2. HARI KE SERATUS

314 24 0
                                    

#NWR #PERWITA #FIKSI #ROMAN #REBORN

Jiwa Arlisah masuk ke jasad Perwita. Ada beberapa tulang yang patah, ia tak bisa bergerak. Kakek tua itu menggendong tubuhnya, membawanya pergi ... di waktu yang tepat, karena tak lama setelah itu tim SAR berhasil turun ke titik jatuhnya Perwita. Mereka hanya menemukan batu dengan bercak darah, tapi jasad yang mereka cari tak ada. Kembali ke posko, mereka menyimpulkan Perwita diambil oleh penunggu gunung Penanggungan.

Keluarga Dirgantara menerima kabar itu dengan berurai airmata, tapi di hati Sukesih (ny. Dirgantara) dan kedua anaknya, Kumala dan Basuki, bersorak riang. Rencana menyingkirkan Perwita berhasil. Hanya Dirgantara yang menangis setulus hati.
"Sudahlah, Pa, itu memang takdir Perwita," hibur Sukesih.
"Coba lihat sisi baiknya bagimu," imbuhnya, "sahamnya 25% sekarang sah menjadi milikmu, memberimu kendali atas group Dirgantara."
Suaminya tersenyum membenarkan.

Sementara itu tubuh Perwita dibawa ke sebuah pondok dan diobati dengan tumbukan daun-daunan, kakek itu merawatnya dengan penuh kasih sayang.
Dalam kelumpuhannya, Arlisah menggali ingatan Perwita, mulai masa kecilnya, ibunya meninggal dan diasuh oleh ibu tiri bermuka dua, terakhir ia ingat minum jus sebelum meninggalkan rumah. Pasti ibunya menaroh sesuatu di jus itu! Membuatnya ngefly dan tergelincir jatuh ke jurang. Ia bukan pendaki pemula, tak mungkin melakukan kecerobohan itu.
Lalu ia ingat Aksa, pemuda tampan yang akan dijodohkan dengan putri Dirgantara.

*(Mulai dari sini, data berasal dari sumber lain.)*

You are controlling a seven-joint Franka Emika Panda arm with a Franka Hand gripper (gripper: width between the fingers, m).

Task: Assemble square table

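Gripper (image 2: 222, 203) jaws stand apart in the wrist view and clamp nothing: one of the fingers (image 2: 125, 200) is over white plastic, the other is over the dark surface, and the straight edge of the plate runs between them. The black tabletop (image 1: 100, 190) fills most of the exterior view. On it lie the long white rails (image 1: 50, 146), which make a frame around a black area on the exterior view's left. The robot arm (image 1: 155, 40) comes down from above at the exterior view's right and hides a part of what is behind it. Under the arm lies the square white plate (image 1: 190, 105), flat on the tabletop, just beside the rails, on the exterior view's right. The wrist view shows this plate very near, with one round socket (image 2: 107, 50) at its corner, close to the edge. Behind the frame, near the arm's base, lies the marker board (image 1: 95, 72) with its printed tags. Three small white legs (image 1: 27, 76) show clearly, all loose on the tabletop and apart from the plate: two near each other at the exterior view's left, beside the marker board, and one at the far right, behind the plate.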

Ibunya mengatakan, perjodohan itu untuk anak 'resmi' dan ia tak dihitung. Ibunya mendorongnya pacaran dengan Damon.
Lucunya, Kumala ingin menikah dengan Aksa, tapi ia tidur dengan Damon. Ck ck ck.

Perwita bilang, 'kerjai keluargaku'.
Perwita masih delapan belas tahun, Arlisah sudah dua puluh enam tahun, lebih banyak trik dan muslihat di benaknya, iapun menyusun rencana.
Setelah empat puluh hari, Perwita bisa bangun dan bergerak seperti orang normal.
Pertama yang dilakukannya, membeli beberapa pakaian, dengan style Perwita, dan beberapa dengan style Arlisah yang berkerudung. Ia butuh berkerudung untuk penyamaran, supaya bisa berkeliaran di sekitar rumahnya tanpa ketahuan.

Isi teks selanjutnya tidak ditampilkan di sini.